[What is expected]: Among the records, find the lines that hold the string "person" and return them.

Stored entries

+ + +

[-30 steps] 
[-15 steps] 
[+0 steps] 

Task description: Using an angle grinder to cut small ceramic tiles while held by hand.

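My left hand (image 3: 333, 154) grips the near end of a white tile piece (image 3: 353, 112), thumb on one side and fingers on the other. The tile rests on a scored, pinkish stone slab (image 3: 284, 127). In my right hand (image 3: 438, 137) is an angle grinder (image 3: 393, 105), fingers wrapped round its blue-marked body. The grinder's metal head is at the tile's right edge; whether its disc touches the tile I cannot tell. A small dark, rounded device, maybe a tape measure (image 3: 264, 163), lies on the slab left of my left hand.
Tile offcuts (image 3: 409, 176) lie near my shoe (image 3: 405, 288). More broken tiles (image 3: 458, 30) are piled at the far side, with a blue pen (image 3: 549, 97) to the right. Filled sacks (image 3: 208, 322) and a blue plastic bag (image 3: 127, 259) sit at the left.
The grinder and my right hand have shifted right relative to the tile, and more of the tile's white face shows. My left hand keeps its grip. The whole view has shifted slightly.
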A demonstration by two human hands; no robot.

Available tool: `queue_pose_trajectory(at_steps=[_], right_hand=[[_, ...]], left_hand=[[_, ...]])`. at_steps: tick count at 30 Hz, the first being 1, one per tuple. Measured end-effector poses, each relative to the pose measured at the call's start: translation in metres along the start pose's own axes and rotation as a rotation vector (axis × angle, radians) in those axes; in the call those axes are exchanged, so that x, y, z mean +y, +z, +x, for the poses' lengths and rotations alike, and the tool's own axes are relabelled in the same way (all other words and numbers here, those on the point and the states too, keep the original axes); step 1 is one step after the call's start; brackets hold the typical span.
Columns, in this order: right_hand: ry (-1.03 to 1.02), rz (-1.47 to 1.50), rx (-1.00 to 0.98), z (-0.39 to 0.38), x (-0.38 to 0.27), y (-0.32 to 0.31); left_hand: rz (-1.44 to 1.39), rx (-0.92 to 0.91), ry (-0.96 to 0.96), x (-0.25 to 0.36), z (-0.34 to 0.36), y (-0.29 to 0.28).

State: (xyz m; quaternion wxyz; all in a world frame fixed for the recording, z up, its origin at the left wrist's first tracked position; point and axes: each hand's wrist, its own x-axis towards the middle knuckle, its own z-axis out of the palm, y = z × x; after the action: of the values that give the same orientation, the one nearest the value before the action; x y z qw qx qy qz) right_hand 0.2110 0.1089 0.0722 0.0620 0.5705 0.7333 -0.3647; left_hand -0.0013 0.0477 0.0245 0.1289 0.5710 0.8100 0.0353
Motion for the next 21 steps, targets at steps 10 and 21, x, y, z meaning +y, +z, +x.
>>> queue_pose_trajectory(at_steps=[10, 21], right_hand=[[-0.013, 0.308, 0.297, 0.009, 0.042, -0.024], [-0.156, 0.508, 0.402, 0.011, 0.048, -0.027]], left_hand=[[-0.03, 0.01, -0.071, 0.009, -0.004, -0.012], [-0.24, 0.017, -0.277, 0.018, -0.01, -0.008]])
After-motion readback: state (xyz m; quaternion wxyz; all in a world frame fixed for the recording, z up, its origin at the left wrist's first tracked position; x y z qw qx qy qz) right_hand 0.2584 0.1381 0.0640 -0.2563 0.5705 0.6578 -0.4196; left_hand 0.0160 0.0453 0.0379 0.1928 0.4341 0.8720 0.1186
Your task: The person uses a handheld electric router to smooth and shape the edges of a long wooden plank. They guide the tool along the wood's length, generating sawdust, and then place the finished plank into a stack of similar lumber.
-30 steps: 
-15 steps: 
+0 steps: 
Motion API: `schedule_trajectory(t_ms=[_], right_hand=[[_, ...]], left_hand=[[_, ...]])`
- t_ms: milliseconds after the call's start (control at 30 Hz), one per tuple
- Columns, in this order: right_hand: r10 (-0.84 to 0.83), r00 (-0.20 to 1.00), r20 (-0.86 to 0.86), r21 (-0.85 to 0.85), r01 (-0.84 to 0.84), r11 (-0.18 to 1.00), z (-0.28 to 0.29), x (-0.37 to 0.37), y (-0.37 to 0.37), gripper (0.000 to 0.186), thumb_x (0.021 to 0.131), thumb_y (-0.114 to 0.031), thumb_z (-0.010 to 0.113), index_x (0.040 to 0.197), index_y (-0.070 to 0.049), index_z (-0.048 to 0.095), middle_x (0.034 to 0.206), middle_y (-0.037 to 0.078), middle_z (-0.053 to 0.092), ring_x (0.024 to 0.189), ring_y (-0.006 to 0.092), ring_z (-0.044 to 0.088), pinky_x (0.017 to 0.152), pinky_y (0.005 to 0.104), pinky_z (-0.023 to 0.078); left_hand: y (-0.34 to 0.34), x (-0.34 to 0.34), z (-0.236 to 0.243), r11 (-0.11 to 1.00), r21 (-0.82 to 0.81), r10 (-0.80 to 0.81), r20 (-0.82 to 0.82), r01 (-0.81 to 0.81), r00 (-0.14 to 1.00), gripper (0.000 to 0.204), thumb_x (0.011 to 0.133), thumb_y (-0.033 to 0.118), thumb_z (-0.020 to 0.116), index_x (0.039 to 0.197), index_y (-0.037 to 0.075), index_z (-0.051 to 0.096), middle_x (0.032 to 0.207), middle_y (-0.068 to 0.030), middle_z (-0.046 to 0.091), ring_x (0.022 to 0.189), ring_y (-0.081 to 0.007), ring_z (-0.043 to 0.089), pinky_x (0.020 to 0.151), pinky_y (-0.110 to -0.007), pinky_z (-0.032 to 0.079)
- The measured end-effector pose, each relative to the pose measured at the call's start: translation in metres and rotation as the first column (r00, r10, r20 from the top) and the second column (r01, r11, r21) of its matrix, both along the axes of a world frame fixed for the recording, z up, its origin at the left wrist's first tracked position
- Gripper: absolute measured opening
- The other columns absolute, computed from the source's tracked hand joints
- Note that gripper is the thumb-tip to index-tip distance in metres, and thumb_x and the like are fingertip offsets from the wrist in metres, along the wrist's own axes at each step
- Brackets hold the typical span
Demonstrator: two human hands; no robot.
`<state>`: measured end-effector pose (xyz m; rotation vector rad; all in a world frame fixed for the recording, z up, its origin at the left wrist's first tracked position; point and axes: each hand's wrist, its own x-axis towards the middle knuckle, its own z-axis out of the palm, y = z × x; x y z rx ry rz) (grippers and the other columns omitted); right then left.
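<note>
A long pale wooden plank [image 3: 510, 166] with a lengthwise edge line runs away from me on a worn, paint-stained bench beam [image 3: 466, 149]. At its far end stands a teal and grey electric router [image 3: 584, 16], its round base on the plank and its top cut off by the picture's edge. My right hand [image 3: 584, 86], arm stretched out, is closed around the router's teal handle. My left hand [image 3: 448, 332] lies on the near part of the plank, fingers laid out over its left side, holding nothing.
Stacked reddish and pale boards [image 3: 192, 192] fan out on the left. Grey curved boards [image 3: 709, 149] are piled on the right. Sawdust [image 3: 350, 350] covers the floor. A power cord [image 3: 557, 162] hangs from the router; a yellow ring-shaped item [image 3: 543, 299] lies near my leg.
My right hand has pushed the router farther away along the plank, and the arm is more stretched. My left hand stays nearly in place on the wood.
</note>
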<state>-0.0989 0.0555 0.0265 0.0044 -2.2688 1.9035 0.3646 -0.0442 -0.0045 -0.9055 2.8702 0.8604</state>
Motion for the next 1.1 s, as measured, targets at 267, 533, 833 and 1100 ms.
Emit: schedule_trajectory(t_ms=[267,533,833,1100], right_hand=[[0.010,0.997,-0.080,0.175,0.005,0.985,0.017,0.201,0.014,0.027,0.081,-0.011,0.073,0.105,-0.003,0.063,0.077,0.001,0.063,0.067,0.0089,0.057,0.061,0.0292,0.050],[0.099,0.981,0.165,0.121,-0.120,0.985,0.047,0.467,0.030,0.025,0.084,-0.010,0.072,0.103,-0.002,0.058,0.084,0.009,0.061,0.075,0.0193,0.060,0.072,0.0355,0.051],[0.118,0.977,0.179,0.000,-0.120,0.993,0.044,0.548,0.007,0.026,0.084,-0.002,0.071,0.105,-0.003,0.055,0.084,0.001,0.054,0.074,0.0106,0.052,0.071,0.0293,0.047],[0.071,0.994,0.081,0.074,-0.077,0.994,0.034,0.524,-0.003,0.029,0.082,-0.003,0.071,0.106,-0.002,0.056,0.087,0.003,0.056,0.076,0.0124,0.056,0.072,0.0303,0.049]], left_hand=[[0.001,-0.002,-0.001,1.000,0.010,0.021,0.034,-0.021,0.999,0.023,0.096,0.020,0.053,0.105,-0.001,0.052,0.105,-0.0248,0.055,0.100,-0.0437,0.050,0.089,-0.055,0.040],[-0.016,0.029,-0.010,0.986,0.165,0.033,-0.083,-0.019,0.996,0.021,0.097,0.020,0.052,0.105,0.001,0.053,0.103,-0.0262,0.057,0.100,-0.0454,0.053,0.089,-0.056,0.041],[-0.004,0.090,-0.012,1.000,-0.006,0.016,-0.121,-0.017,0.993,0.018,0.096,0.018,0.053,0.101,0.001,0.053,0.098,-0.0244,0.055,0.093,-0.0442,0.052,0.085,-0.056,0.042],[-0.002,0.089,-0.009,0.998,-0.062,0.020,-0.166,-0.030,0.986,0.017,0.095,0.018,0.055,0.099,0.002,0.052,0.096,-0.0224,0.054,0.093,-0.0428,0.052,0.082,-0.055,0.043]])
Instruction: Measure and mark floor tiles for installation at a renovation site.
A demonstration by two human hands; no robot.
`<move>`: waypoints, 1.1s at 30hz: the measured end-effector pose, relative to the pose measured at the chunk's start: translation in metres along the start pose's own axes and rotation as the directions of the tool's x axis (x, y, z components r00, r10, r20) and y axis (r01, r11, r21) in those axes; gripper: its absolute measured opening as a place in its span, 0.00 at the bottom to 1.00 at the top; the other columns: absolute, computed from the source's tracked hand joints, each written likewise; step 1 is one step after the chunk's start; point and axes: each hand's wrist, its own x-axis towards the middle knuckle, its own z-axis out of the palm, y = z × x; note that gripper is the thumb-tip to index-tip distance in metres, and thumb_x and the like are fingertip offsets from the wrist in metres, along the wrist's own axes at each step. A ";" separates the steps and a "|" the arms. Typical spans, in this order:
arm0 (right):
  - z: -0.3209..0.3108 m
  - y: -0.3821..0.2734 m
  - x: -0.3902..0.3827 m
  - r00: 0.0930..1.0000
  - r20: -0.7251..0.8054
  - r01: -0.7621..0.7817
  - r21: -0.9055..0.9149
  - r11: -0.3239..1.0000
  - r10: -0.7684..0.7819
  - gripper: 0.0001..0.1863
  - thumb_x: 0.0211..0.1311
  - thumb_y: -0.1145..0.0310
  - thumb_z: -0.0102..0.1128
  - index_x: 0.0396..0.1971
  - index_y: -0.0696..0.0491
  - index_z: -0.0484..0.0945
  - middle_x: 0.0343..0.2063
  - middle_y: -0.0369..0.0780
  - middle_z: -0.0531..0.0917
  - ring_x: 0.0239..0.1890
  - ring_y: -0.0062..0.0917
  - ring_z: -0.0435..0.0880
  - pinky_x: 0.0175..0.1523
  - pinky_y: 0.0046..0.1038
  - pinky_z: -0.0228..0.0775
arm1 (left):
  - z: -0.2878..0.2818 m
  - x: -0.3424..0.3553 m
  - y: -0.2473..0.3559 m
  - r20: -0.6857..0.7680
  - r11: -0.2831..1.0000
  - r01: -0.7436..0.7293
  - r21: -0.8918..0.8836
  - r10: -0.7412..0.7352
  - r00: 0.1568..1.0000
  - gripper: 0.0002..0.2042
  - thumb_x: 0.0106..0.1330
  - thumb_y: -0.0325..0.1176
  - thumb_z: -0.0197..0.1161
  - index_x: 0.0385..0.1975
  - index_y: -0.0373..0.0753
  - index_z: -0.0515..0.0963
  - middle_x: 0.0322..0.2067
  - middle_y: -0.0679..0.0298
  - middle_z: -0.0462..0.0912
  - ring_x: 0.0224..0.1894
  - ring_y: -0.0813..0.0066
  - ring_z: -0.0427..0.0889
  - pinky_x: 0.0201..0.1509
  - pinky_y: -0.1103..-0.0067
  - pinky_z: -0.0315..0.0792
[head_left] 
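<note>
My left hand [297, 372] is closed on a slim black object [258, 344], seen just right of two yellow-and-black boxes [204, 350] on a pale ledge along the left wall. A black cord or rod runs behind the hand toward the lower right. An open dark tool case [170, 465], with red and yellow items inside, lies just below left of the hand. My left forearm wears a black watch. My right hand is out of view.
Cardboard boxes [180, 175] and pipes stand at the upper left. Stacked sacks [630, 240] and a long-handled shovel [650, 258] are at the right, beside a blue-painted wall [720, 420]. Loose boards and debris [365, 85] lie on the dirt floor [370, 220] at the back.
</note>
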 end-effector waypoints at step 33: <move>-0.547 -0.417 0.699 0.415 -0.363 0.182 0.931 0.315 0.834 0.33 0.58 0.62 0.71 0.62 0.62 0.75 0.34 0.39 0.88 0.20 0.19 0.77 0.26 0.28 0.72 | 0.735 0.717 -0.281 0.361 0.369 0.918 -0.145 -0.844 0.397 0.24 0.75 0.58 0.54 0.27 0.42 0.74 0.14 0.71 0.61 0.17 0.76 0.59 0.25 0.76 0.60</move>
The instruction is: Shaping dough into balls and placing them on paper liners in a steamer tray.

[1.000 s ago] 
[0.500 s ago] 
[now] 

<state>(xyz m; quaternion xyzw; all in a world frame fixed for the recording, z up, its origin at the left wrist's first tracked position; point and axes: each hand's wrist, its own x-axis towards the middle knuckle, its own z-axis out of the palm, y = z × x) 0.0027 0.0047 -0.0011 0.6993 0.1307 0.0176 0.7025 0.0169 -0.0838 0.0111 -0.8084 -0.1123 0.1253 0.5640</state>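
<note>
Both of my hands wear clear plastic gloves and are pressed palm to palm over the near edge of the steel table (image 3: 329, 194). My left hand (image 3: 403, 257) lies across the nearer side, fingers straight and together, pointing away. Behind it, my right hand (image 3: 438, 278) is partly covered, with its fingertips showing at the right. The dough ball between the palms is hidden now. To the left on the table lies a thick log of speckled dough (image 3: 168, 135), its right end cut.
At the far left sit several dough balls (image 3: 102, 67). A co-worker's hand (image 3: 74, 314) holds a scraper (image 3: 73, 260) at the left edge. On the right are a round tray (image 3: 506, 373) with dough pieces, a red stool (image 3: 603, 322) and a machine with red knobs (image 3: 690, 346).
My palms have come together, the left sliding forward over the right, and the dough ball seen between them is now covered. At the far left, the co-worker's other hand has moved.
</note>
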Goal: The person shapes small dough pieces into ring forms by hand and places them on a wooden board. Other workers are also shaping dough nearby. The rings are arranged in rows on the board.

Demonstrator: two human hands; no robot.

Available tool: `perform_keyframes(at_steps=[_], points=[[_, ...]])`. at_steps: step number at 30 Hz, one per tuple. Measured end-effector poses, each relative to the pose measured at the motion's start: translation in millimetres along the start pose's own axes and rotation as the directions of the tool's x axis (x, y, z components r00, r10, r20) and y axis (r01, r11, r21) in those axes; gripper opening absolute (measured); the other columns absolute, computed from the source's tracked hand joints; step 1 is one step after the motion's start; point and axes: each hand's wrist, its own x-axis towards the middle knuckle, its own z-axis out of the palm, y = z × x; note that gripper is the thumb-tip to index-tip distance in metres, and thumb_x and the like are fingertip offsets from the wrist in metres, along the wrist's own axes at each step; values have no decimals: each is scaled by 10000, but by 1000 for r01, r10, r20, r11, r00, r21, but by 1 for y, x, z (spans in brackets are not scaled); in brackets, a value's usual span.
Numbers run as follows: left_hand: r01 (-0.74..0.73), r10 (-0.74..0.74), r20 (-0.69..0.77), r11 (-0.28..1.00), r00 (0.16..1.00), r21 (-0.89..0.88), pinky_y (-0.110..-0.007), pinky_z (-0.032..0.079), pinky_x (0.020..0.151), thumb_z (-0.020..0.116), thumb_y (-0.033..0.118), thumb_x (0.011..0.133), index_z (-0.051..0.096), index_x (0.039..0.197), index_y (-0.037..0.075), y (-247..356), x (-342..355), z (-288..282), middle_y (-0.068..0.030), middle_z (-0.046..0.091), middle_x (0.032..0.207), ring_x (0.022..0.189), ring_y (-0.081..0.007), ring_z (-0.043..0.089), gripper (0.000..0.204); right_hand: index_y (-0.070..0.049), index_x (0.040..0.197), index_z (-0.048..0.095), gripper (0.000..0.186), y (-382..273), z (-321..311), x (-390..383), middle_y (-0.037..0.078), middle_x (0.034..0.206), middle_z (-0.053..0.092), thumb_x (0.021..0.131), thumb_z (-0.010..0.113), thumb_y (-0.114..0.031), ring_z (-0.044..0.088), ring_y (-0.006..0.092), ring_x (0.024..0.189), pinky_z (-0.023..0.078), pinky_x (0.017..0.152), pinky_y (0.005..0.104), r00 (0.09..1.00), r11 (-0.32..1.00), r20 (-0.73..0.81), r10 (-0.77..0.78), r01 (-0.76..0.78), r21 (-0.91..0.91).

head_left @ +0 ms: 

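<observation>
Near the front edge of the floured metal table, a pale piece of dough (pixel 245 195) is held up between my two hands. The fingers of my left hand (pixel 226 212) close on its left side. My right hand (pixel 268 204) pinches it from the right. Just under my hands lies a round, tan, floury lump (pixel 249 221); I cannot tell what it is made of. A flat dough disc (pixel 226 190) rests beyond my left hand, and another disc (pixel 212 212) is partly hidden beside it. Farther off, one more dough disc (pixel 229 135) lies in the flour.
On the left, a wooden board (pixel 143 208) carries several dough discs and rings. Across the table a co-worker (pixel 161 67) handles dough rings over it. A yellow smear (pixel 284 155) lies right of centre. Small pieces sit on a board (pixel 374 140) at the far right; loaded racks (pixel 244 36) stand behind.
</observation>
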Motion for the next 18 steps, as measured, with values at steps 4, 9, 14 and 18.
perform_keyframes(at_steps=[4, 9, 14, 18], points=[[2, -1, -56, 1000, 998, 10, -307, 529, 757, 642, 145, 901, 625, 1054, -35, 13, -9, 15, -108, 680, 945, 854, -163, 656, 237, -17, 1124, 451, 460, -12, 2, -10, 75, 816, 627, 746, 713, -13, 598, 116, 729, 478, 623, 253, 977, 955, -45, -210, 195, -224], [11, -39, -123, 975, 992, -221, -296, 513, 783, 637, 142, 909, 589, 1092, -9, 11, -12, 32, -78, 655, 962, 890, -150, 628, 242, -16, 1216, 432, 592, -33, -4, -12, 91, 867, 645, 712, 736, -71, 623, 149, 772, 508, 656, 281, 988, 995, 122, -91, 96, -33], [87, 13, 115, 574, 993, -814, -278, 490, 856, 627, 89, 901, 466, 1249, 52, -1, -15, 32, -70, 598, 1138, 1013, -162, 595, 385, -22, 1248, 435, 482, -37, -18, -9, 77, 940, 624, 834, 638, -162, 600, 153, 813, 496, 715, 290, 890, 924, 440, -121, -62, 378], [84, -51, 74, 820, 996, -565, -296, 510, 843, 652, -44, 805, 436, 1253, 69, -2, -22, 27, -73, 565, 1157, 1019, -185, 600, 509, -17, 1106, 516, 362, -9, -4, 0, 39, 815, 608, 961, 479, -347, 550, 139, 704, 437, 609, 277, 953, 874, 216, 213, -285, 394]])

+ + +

[Solution]:
Your task: The person uses a handheld electric router to smooth and shape the edges of a long wooden plank. They guide the tool along the wood's length, generating sawdust, and then place the finished plank into a stack of similar lumber.
Goal: The person shapes small dough pieces into ring forms by hand and places them on a wooden board. Other workers are also shaping dough nearby. The rings are arranged in rows on the board.

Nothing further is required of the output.